Nine times out of ten, I recommend blasting parts before powder coating them. I’ve blogged extensively about this in the past, and won’t reiterate my pro-blasting arguments here.
Instead, I want to talk about the occasions when blasting may not be advisable. They’re less rare than you may think.
The customer doesn’t want the added cost.
Blasting parts before coating them can, in some cases, double the cost of the project. I completely understand why that’s a dealbreaker for people. The best I can do is to be honest with them about the ramifications of not blasting, and then pretreat (and possibly sand) the part as well as I can before coating it.
The part is too flimsy.
Sometimes, the customer will request blasting, and I’ll realize upon the part’s arrival that it won’t survive the process.

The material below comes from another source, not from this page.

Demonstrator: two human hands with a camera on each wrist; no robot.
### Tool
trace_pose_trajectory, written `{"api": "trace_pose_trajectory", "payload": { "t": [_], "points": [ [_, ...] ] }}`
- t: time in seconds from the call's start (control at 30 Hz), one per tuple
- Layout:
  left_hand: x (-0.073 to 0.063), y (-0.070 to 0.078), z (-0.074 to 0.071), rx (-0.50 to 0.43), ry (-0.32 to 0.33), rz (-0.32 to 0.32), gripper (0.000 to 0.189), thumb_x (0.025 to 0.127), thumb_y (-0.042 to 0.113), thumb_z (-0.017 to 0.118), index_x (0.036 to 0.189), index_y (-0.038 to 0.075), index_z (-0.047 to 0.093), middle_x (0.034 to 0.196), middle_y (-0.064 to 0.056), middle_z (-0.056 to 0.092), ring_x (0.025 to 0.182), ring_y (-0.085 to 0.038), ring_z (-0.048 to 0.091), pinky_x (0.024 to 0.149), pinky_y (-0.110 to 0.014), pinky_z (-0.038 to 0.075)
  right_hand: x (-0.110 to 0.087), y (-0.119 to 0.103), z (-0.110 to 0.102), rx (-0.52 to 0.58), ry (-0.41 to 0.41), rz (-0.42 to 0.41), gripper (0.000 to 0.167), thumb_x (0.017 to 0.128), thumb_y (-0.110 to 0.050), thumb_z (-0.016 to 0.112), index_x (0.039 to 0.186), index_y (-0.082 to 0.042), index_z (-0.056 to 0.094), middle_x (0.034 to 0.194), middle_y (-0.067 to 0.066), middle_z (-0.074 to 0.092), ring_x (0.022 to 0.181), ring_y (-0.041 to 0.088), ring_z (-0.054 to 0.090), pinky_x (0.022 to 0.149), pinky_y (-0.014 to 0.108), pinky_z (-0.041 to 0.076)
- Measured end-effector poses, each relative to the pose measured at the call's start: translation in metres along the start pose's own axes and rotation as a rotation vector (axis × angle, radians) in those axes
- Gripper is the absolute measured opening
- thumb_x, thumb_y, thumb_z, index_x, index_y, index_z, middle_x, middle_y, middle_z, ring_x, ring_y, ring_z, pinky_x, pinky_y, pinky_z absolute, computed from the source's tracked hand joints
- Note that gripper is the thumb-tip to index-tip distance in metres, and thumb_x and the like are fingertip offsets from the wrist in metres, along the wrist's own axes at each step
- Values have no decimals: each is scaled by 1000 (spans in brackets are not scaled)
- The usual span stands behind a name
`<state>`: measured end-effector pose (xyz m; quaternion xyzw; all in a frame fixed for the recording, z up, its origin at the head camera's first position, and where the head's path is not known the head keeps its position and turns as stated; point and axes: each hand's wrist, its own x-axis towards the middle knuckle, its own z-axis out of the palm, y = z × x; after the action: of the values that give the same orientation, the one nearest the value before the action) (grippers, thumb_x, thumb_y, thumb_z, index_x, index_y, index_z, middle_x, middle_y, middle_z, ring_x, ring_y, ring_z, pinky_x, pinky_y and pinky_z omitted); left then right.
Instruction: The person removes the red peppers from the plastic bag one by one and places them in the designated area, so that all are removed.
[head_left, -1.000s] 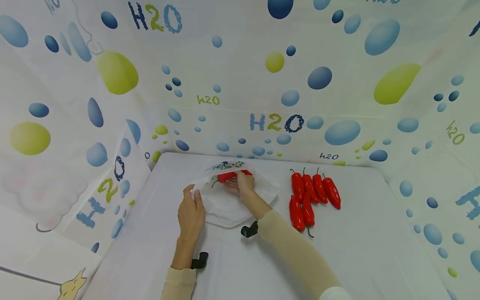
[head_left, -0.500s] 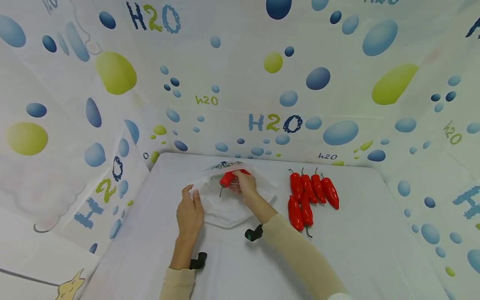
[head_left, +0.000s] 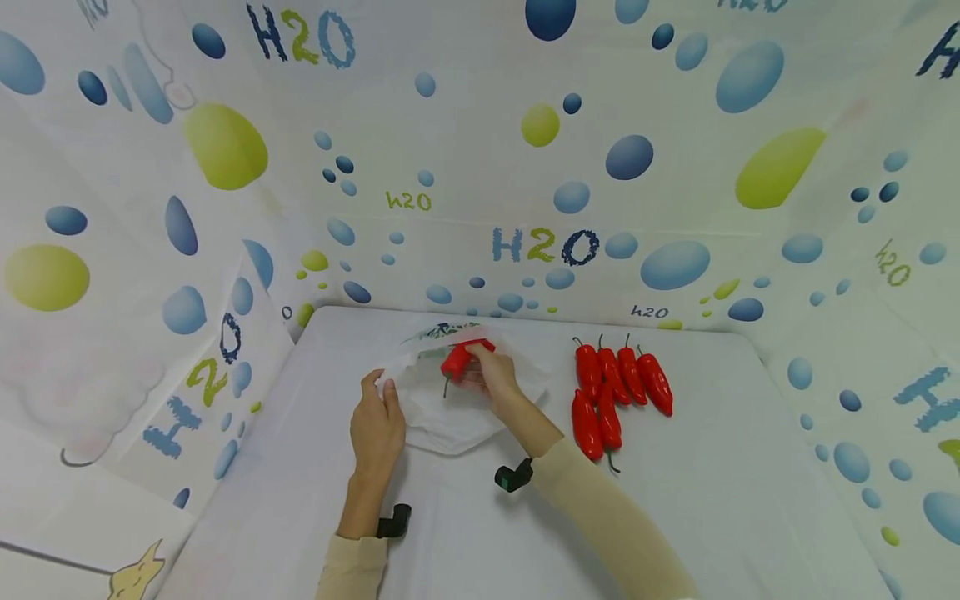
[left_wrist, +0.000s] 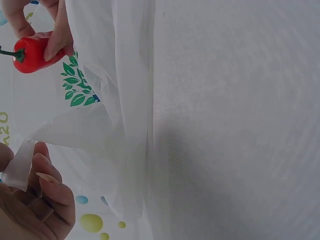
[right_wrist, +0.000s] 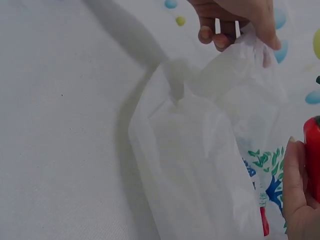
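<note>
In the head view a white plastic bag with a green leaf print lies on the table, its mouth held up. My left hand pinches the bag's edge between thumb and fingers, as the left wrist view also shows. My right hand grips a red chili pepper at the bag's mouth, its green stem end sticking out past the fingers. Part of the pepper is hidden by the hand. Low in the right wrist view, a red patch shows beside the bag's print.
Several red chili peppers lie in two rows on the table to the right of the bag. The white-covered table meets a backdrop printed with blue and green drops. A small black camera sits on each wrist.
The pepper in my right hand has turned, its stem swinging from leftward to pointing down toward me. The right hand has drawn slightly back. My left hand keeps its hold on the bag.
</note>
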<state>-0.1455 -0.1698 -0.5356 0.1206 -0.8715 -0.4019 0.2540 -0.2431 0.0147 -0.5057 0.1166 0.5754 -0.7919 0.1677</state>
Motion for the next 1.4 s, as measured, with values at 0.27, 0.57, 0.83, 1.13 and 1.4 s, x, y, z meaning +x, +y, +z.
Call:
{"api": "trace_pose_trajectory", "payload": {
  "t": [0.27, 0.57, 0.83, 1.13, 1.4],
  "points": [
    [-1, 0, 1, -3, -11, -10, 43, 114, 33, 41, 141, 1, 52, 92, -29, 68, 79, -44, 67, 69, -60, 50, -8, 1, -6, -33, -21, 0, 44, 101, -31, 63, 129, 3, 63, 107, 16, 74, 82, 22, 75, 80, 37, 61],
    [-1, 1, 2, 2, -25, -9, 45, 114, 34, 40, 142, 1, 51, 92, -29, 69, 79, -44, 67, 70, -60, 51, -20, -6, -9, -91, 5, -16, 45, 101, -30, 62, 129, 5, 63, 108, 14, 75, 82, 22, 74, 82, 38, 61],
    [-1, 1, 2, 12, -25, -3, 44, 114, 33, 40, 142, 0, 51, 94, -29, 69, 76, -42, 66, 67, -58, 50, -29, -9, -16, -152, -3, -71, 48, 101, -34, 63, 134, 2, 62, 118, 14, 72, 93, 26, 72, 84, 38, 61],
    [0, 1, 3, 16, -23, -4, 43, 114, 32, 40, 142, 0, 50, 98, -29, 69, 77, -42, 65, 67, -57, 50, -40, -16, -23, -199, 22, -101, 44, 101, -33, 65, 132, -3, 67, 120, 12, 71, 90, 24, 71, 83, 36, 61],
    [-1, 0, 2, 9, -25, 0, 44, 114, 33, 40, 142, 0, 50, 98, -30, 70, 78, -43, 66, 67, -58, 50, -47, -17, -32, -233, 39, -161, 44, 101, -35, 65, 132, -5, 69, 120, 11, 72, 92, 23, 70, 84, 35, 61]
  ]
}}
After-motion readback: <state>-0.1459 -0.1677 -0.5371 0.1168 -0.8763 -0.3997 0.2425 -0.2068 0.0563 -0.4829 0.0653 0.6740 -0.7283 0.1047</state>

Blasting imparts friction (heat), which can cause thin, flimsy metal to warp. No one wants that. Or if the part is highly corroded, blasting can tear holes right through the substrate. After nearly a decade in the business, I can tell by looking at a part whether it will survive blasting. This is a big part of why I request photos during the quoting process.
The part has threads, hinges, and enclosed areas.
Some threads, hinges, and enclosed areas can be masked, in which case blasting remains an option. But if there’s a risk of the blast medium getting stuck in sensitive (i.e., sliding or bearing) areas, or if masking the part becomes laborious and cost-prohibitive, we may have to forego blasting. Cost is a factor for most customers, and there’s no sense in coating a part we’ve broken.
The powder film thickness.
Blasted parts require more powder coating film thickness than unblasted parts. Blasting creates tiny peaks and valleys in the substrate – we have to fill the valleys with powder, and build film thickness over the peaks in order to fully protect the part. This involves multiple coats, which increases cost and process time.
Like most topics, this one requires greater nuance than most people are willing to use on social media. While it’s generally true that blasting is beneficial, it’s also true that blasting can be detrimental – to budgets, to substrates, to powder coating, and to the part itself.